String vs &str vs char
- String is owned string type, equivalent of Vec
- &str is string slice, same idea as regular slice
- char is singular character
- Strings (String, &str, char) are guaranteed valid UTF8
- char is a Unicode code point
- They aren't just a bunch of bytes
- O(n) access
let a = "foo"; // &'static str
let b = "bar".to_string(); // String
let c = 'h';
for byte in b.bytes() {
// iterate through individual bytes
// not very useful most of the time
}
for char in b.chars() {
// iterate through code points
}
for grapheme in b.graphemes() {
// This is what you'll want most of the time
// iterate through graphemes
}
String literals
let a = "foo"; // Simple string literal
let a = "\t\n"; // The usual escape sequences
let a = "\u{56}"; // Unicode escape
// Bytestrings, type is &[u8]
let bytestring = b"abcdef\x12\x00"; // Doesn't have to be valid UTF8
// Raw strings, they don't escape anything
// r, followed by variable number of #s, and a "

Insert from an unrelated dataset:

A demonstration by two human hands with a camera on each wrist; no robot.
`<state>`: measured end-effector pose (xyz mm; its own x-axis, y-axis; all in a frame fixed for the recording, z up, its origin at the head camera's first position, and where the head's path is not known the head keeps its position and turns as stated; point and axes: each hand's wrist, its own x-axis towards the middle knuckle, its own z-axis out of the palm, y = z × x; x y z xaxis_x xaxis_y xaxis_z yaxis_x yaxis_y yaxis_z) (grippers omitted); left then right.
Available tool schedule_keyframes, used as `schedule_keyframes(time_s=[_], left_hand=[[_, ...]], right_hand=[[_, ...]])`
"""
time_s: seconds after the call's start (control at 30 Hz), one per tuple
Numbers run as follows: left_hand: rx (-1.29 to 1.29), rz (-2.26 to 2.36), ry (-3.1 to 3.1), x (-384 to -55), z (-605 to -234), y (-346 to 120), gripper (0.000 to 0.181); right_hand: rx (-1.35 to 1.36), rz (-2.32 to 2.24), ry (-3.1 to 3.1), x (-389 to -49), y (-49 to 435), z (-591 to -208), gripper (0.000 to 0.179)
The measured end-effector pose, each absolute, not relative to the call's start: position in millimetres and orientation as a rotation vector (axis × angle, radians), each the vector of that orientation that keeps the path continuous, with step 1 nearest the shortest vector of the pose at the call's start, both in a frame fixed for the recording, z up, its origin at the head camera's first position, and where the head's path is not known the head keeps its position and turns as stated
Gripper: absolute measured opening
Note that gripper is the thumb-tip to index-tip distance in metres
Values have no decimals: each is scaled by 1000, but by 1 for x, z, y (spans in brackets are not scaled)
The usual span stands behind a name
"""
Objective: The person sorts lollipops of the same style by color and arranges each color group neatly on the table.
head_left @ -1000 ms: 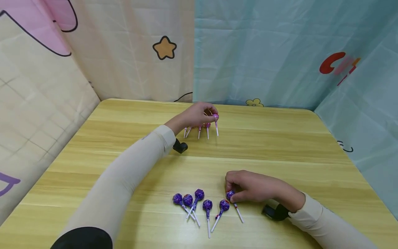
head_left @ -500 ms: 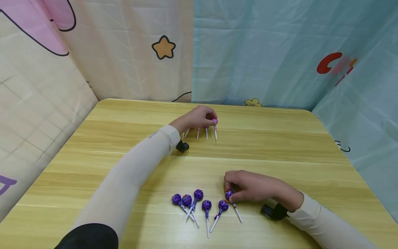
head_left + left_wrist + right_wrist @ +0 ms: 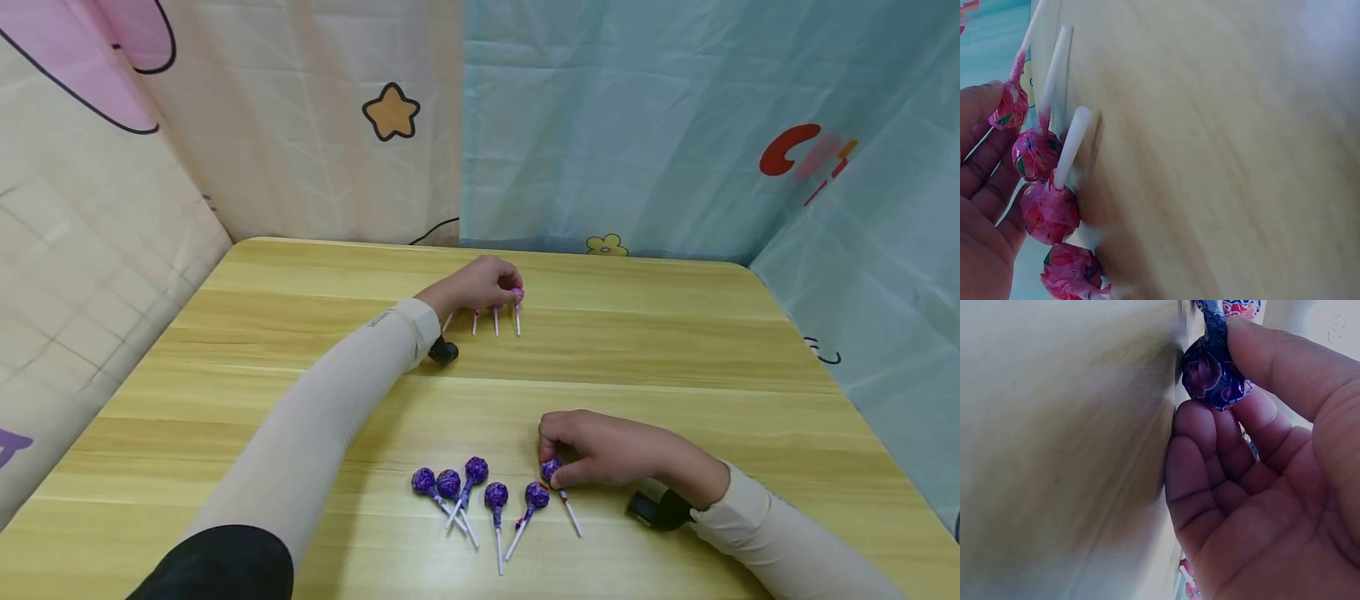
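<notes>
Where the purple lollipops (image 3: 496,495) lie nearest the person, five rest free on the tabletop (image 3: 697,358), candy ends away and sticks toward the person. The three at the left are crowded, sticks crossing; the two to their right stand apart at the candy but converge at the stick tips. At the right end, the right hand (image 3: 622,450) holds a sixth purple lollipop (image 3: 1213,375) in a narrow grip, thumb at the wrapper neck, fingertips against the candy. Its stick slants outward. Recommended: light pressure only, steering from the wrapper neck; the round candy would likely roll toward its neighbour if nudged.

Farther off, the left hand (image 3: 476,283) pinches a pink lollipop (image 3: 1010,106) at the right end of a row of pink lollipops (image 3: 1050,212). The three right-hand sticks run roughly parallel toward the person. The hand masks much of the row, so no full count is certified; whether the held candy bears on the tabletop cannot be told. In this judgement, its stick is best aligned with its neighbours prior to release, the fingers then lifting straight up, since a sideways sweep could disturb the row. Beyond hangs a cloth backdrop (image 3: 600,125).
</notes>
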<state>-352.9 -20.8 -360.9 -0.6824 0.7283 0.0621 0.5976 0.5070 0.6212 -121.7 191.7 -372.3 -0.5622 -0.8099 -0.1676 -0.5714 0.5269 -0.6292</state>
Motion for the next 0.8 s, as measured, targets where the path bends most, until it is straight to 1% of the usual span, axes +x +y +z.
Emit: schedule_keyframes(time_s=[0.3, 0.8], left_hand=[[1054, 888, 2562, -348, -360, -23, 12], [1031, 859, 2574, -349, -362, -22, 15]], right_hand=[[-1135, -722, 2329, -122, 192, -373, 16], [-1118, -726, 2323, -122, 193, -372, 16]])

// closed by a " plus an equal number of #s
let rawstring r###"hello world """ # foobar ""###;
// this will be:
// hello world """ # foobar "
Traits
Traits
- Similar in concept to Haskell typeclasses
- Java/C# interface (but more powerful)
- Define a shared set of behaviour
struct Circle {
radius: f32
}
struct Rectangle {
width: f32,
height: f32
}
trait HasArea {
fn area(&self) -> f32;
}
impl HasArea for Circle {
fn area(&self) -> i32 {
self.radius * self.radius * 3.1415
}
}
impl HasArea for Rectangle {
fn area(&self) -> i32 {
self.width * self.height
}
}
Traits cont.
- Can be implemented for any type
- Can provide default implementations for functions
- Can get really complex, this is just a brief intro
trait HasArea {
fn area(&self) -> f32;
fn double_area(&self) -> f32 {
area() + area()
}
}
impl HasArea for i32 {
fn area(&self) -> f32 {
self + self
}
}
impl HasArea for () {
fn area(&self) -> f32 {
0.0
}
}
impl<T: HasArea> HasArea for (T, T) {
fn area(&self) -> f32 {
self.0.area() + self.1.area()
}
}
Using traits
- Generics
- Monomorphized
- Statically dispatched
- Trait object
- Dynamically dispatched
trait HasArea {
fn area(&self) -> f32;
}
fn generic_area<T: HasArea>(x: T) {
// I can do this since I've restricted T
// This function accepts Ts that implement HasArea
let area = x.area();
// This will be resolved at compile time
// and statically dispatched
}
fn dynamic_area(x: &HasArea) {
let area = x.area();
// Unknown, this will be dynamically dispatched
}
Generic vs dynamic dispatch
- Generics
- Monomorphized
- Statically dispatched
- Trait object
- Dynamically dispatched
fn generic<T: SomeTrait>(x: T) {}
fn dynamic(x: &SomeTrait) {}
fn main() {
// I have some concrete T
// That implements SomeTrait
generic(foo);
// I have for example a collection
// in the form &[&SomeTrait]
// Concrete type is only known at runtime
for foo in foos {
dynamic(foo);
}
}
Module system
Module example
mod foo {
fn bar() {}
}
fn main() {
foo::bar(); // error, bar is private
}
mod foo {
pub fn bar() {}
}
fn main() {
foo::bar(); // cool, bar is public
}
Same with everything else (structs, enums, traits...)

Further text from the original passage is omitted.